>>>>

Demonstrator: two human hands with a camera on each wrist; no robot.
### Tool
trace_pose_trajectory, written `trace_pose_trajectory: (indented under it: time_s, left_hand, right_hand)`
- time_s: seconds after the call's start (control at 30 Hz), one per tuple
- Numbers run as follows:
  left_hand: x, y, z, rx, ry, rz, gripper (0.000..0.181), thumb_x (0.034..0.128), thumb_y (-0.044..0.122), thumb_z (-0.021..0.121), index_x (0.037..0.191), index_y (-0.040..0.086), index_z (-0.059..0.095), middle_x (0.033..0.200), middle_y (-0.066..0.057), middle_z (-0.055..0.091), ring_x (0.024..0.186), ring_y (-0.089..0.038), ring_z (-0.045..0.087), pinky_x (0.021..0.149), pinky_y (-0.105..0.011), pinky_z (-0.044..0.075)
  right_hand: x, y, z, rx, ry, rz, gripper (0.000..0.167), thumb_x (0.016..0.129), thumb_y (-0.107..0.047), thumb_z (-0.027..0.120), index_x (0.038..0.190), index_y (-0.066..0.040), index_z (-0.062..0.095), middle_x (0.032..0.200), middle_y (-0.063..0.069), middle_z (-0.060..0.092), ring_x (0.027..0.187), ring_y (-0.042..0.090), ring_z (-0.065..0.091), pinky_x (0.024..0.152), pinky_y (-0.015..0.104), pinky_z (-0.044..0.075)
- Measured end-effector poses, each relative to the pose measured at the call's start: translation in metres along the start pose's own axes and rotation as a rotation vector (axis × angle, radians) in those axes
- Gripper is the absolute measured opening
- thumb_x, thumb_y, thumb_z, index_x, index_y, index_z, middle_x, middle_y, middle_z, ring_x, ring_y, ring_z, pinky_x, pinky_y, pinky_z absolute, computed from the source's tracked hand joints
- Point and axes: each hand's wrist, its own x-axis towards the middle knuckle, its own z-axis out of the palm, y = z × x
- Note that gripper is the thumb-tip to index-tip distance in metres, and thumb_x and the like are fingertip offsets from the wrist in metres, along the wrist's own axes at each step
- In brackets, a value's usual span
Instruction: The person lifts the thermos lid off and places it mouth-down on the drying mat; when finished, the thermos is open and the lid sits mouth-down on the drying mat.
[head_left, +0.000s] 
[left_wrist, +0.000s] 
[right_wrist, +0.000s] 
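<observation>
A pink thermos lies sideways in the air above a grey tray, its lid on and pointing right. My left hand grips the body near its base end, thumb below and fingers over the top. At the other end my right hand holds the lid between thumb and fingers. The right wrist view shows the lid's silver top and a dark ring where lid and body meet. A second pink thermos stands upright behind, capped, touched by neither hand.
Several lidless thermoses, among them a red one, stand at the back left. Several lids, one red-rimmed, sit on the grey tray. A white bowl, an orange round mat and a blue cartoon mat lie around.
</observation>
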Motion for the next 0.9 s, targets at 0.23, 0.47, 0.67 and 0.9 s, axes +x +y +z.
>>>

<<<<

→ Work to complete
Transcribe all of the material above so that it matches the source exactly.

→ Result for this task
Demonstrator: two human hands with a camera on each wrist; no robot.
### Tool
trace_pose_trajectory, written `trace_pose_trajectory: (indented under it: time_s, left_hand, right_hand)`
- time_s: seconds after the call's start (control at 30 Hz), one per tuple
- Numbers run as follows:
  left_hand: x, y, z, rx, ry, rz, gripper (0.000..0.181), thumb_x (0.034..0.128), thumb_y (-0.044..0.122), thumb_z (-0.021..0.121), index_x (0.037..0.191), index_y (-0.040..0.086), index_z (-0.059..0.095), middle_x (0.033..0.200), middle_y (-0.066..0.057), middle_z (-0.055..0.091), ring_x (0.024..0.186), ring_y (-0.089..0.038), ring_z (-0.045..0.087), pinky_x (0.021..0.149), pinky_y (-0.105..0.011), pinky_z (-0.044..0.075)
  right_hand: x, y, z, rx, ry, rz, gripper (0.000..0.167), thumb_x (0.016..0.129), thumb_y (-0.107..0.047), thumb_z (-0.027..0.120), index_x (0.038..0.190), index_y (-0.066..0.040), index_z (-0.062..0.095), middle_x (0.032..0.200), middle_y (-0.063..0.069), middle_z (-0.060..0.092), ring_x (0.027..0.187), ring_y (-0.042..0.090), ring_z (-0.065..0.091), pinky_x (0.024..0.152), pinky_y (-0.015..0.104), pinky_z (-0.044..0.075)
- Measured end-effector poses, each relative to the pose measured at the call's start: translation in metres along the start pose's own axes and rotation as a rotation vector (axis × angle, radians) in those axes
- Gripper is the absolute measured opening
- thumb_x, thumb_y, thumb_z, index_x, index_y, index_z, middle_x, middle_y, middle_z, ring_x, ring_y, ring_z, pinky_x, pinky_y, pinky_z absolute, computed from the source's tracked hand joints
- Point and axes: each hand's wrist, its own x-axis towards the middle knuckle, its own z-axis out of the palm, y = z × x
- Note that gripper is the thumb-tip to index-tip distance in metres, and thumb_x and the like are fingertip offsets from the wrist in metres, along the wrist's own axes at each step
- In brackets, a value's usual span
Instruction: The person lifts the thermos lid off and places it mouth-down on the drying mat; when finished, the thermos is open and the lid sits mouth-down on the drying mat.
[head_left, +0.000s] 
[left_wrist, +0.000s] 
[right_wrist, +0.000s] 
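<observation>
A pink thermos lies sideways in the air above a grey tray, its lid on and pointing right. My left hand grips the body near its base end, thumb below and fingers over the top. At the other end my right hand holds the lid between thumb and fingers. The right wrist view shows the lid's silver top and a dark ring where lid and body meet. A second pink thermos stands upright behind, capped, touched by neither hand.
Several lidless thermoses, among them a red one, stand at the back left. Several lids, one red-rimmed, sit on the grey tray. A white bowl, an orange round mat and a blue cartoon mat lie around.
</observation>
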Motion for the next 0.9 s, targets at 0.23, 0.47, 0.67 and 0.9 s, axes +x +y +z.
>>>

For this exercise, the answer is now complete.